How to Convince Trade Show Contacts to Engage and Buy on LinkedIn
You're attending conferences, coming back to the office and requesting prospects connect with you via LinkedIn. You're getting connections, but are you getting any action? Are you generating leads and nurturing them to transact? You will, and more often, if you follow this simple template:
- Remove all focus on you—dramatically.
- State a benefit to connecting they cannot resist.
- Nurture the lead to fruition using provocative tips.
For example, one of my students used this message to approach prospects ... and failed.
Nice meeting you at _______ [conference]. If it's ok, I'd like to invite you to become a member of my professional network of prospective buyers on LinkedIn—made up of high-level executives worldwide. Check them out. I don't sell to them, but they do buy from me. It's up to you.
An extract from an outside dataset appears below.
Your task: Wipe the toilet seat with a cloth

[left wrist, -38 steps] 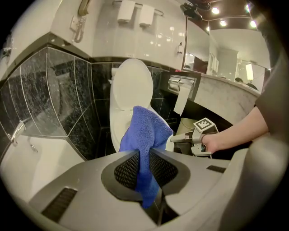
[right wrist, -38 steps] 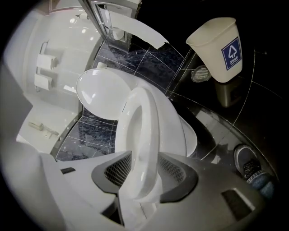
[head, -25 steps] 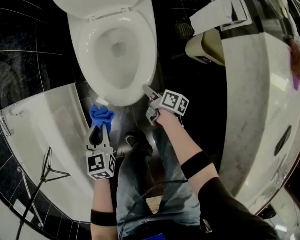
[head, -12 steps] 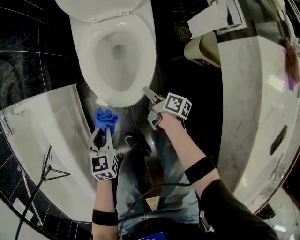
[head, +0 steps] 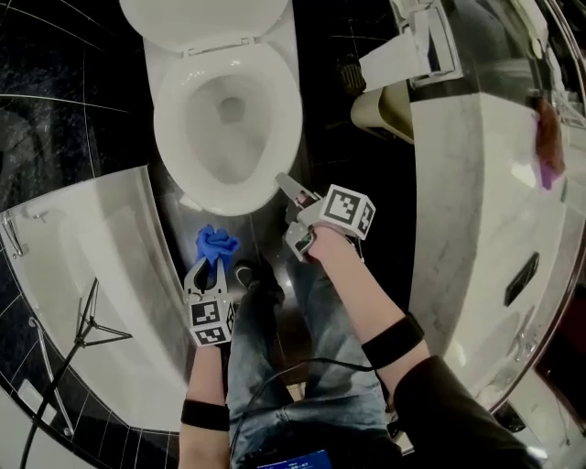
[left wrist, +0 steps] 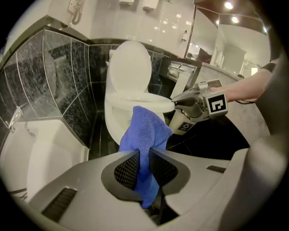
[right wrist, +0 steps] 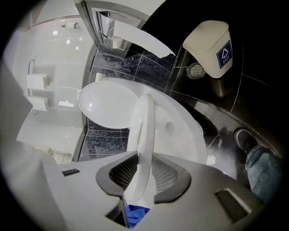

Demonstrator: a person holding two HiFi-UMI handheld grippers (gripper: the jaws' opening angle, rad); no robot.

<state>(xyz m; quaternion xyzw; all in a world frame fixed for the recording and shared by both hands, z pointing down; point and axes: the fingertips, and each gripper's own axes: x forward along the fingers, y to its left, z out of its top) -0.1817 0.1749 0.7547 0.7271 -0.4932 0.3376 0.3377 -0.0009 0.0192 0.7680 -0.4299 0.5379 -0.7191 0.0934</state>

Let's examine the mistakes made and an approach that increased his connection ratio and sparked discussions about what he sells.
Remove All Focus on You
It sounds obvious. But are you doing it—and doing it dramatically? If you're like most sellers using LinkedIn, you're letting what you need (leads) get in the way of what your prospect needs to act on (a problem or goal).
The solution is to put what your buyers want to hear up front in the first sentence. Clobber them with it. Tell them how you can remedy their pains or increase their success rates.
"Nice meeting you at the conference," is an effective way to set context. However, asking someone to become a member of your professional network:
- is not distinct—it sounds like one of countless other requests
- is not clearly beneficial to the recipient
Using descriptors like "high-level" and "worldwide" is noise. It's not important to the prospect. Period. The general rule is to remove all descriptors (adjectives and adverbs). If you do, you'll sound bold and create an attraction.